The murder and assault trial of Adacia Avery Chambers, the driver who plowed her car into spectators at the OSU homecoming parade, was expected to begin on Tuesday of this week. Instead, the case was resolved prior to trial when the young woman entered a plea of no contest to the charges against her.

As part of a plea agreement, Chambers pleaded guilty to four counts of second degree murder and 39 counts of assault and battery by force or means as likely to produce death. Three additional assault charges were dismissed under the terms of the plea agreement.

In exchange for her plea, Chambers will receive a life sentence for each of the four deaths resulting from her actions in October 2015. Each of the life sentences is to run concurrently.

Additionally, Chambers is sentenced to 10 years in prison for each of the 39 assault charges; she faced the possibility of life in prison on each of those counts as well.
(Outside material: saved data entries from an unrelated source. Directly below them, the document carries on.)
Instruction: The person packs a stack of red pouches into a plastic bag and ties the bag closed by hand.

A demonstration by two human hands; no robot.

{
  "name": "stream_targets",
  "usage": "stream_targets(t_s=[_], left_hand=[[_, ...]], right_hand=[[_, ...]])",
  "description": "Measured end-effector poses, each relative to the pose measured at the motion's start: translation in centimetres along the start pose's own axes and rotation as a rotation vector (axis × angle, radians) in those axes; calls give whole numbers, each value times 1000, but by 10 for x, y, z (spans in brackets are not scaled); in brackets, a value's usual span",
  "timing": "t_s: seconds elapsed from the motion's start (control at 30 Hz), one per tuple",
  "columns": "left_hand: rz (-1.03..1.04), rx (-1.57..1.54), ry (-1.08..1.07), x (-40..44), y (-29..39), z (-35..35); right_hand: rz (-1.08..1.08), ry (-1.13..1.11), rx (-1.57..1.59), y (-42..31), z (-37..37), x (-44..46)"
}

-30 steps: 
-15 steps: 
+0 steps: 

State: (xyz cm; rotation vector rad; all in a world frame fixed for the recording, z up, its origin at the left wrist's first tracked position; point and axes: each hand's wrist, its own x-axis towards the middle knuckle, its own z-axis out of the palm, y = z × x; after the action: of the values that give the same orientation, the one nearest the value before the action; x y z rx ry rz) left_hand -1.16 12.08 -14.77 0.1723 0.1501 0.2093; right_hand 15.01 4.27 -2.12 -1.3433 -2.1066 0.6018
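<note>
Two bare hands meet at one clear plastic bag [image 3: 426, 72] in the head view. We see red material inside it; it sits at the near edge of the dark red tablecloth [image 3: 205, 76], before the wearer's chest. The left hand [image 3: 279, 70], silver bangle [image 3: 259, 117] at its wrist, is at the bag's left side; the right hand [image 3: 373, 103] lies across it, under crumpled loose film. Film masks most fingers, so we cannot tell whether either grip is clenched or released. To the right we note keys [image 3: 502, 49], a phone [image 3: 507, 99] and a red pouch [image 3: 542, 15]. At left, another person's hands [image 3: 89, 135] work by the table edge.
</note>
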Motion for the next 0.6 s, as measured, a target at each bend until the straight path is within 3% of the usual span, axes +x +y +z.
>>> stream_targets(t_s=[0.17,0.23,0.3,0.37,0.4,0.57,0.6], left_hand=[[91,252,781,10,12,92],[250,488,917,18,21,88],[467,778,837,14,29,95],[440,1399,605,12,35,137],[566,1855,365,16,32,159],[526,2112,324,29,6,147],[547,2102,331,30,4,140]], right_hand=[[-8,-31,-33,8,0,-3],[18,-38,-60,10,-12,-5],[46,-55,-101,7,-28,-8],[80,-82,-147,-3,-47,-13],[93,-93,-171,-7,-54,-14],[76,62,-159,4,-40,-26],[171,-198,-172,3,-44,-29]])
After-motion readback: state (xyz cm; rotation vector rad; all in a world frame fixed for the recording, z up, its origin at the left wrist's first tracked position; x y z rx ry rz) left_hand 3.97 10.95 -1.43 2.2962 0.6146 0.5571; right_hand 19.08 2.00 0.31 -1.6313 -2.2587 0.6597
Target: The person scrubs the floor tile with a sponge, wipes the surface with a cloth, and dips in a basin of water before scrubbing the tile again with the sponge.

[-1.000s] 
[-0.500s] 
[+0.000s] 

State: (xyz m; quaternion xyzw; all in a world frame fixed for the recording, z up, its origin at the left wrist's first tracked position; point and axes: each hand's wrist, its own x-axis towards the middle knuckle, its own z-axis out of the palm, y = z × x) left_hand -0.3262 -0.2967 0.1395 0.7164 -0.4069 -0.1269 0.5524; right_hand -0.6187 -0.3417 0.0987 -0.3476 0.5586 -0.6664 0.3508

The assault sentences are to run concurrently with each other, but consecutively to the life sentences. Effectively, the 26-year-old woman is sentenced to life plus 10 years in prison. Under the 85 Percent Rule, she would not become eligible for parole until she is in her 70s.

Until entering the plea agreement, Chambers's attorney maintained that he intended to use the woman's history of mental illness in her defense, and possibly argue that she was legally insane at the time of the crash. If a judge or jury accepts the insanity defense, the defendant is committed to the state mental health facility in Vinita, Oklahoma, until such a time his or her sanity is determined to be restored and he or she is no longer a threat to the general public.

Chambers was initially found to be mentally incompetent to assist in her own defense, but competency was restored after a few months of treatment at the Oklahoma Forensic Center.

Some states use the term "not guilty by reason of insanity," but others have begun finding defendants "guilty but insane" in the insanity defense. The distinction is important: if a person is not guilty by reason of insanity, he or she is committed to a mental institution. If sanity is restored, he or she may be released from the facility having never been convicted of a crime. If a person is guilty but insane, on the other hand, he or she is likewise committed to a mental health facility, but if sanity is restored, the person is released to prison to complete the sentence, and will remain a convicted felon.